» **WHAT YOU NEED TO DO**
The entire listing, reproduced exactly and stripped of images, is the expected output.

-------- EXERCISE DATA

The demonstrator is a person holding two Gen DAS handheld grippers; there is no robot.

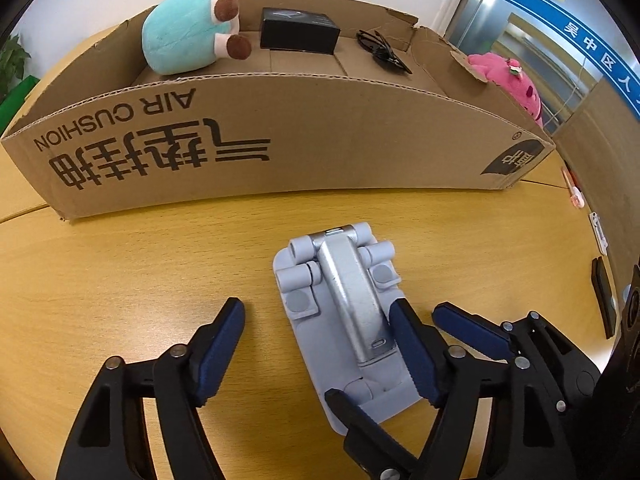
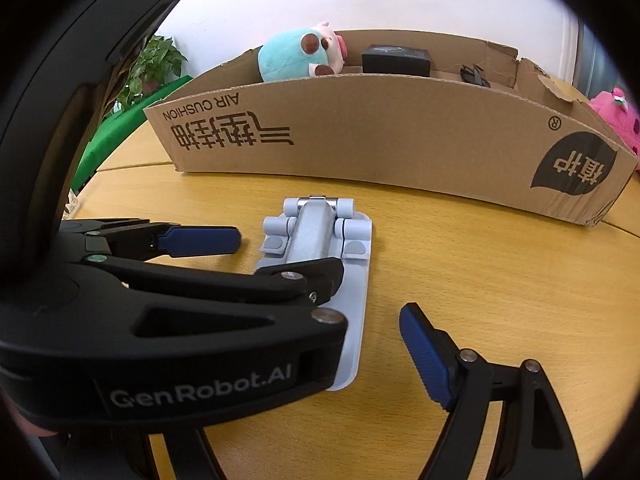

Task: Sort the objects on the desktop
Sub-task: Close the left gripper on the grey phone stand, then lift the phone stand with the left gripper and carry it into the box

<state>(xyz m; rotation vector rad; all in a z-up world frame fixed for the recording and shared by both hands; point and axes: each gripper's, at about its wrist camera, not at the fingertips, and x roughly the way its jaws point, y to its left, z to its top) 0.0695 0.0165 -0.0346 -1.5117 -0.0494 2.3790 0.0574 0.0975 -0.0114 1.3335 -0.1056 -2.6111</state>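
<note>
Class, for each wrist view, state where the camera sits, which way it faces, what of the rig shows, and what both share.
Left wrist: on the left claw, low over the table, facing the cardboard box; both its fingers show, plus the right claw alongside.
Right wrist: on the right claw, facing the same box; one own finger shows, the left claw's body fills the left.
Shared: grey phone stand, box, teal plush.

The left black two-finger gripper with blue pads (image 1: 316, 320) is spread wide, its fingers (image 1: 224, 332) low and well apart. The right black two-finger gripper with blue pads (image 2: 340, 344) is also spread wide and sits just beside the left one, its left finger (image 1: 468, 326) nearly touching the left gripper's right finger.
</note>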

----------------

» **RESPONSE**
The demonstrator is a person holding two Gen DAS handheld grippers; there is no robot.


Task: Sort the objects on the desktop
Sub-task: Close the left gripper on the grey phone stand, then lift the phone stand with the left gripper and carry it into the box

<state>(xyz m; rotation vector rad; all in a z-up world frame fixed for the recording and shared by both hands; point and axes: each gripper's, at about its wrist camera, not at the fingertips, and x roughly the way its jaws point, y to its left, z to its top) 0.0695 0.0165 -0.0346 -1.5117 -0.0494 2.3790 0.0574 0.0975 -0.0114 1.3335 -0.1056 -2.6111</state>
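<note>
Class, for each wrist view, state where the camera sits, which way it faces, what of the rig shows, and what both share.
Left wrist: on the left claw, low over the table, facing the cardboard box; both its fingers show, plus the right claw alongside.
Right wrist: on the right claw, facing the same box; one own finger shows, the left claw's body fills the left.
Shared: grey phone stand, box, teal plush.

The left black two-finger gripper with blue pads (image 1: 316, 320) is spread wide, its fingers (image 1: 224, 332) low and well apart. The right black two-finger gripper with blue pads (image 2: 340, 344) is also spread wide and sits just beside the left one, its left finger (image 1: 468, 326) nearly touching the left gripper's right finger.
</note>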

The exercise requires no further work.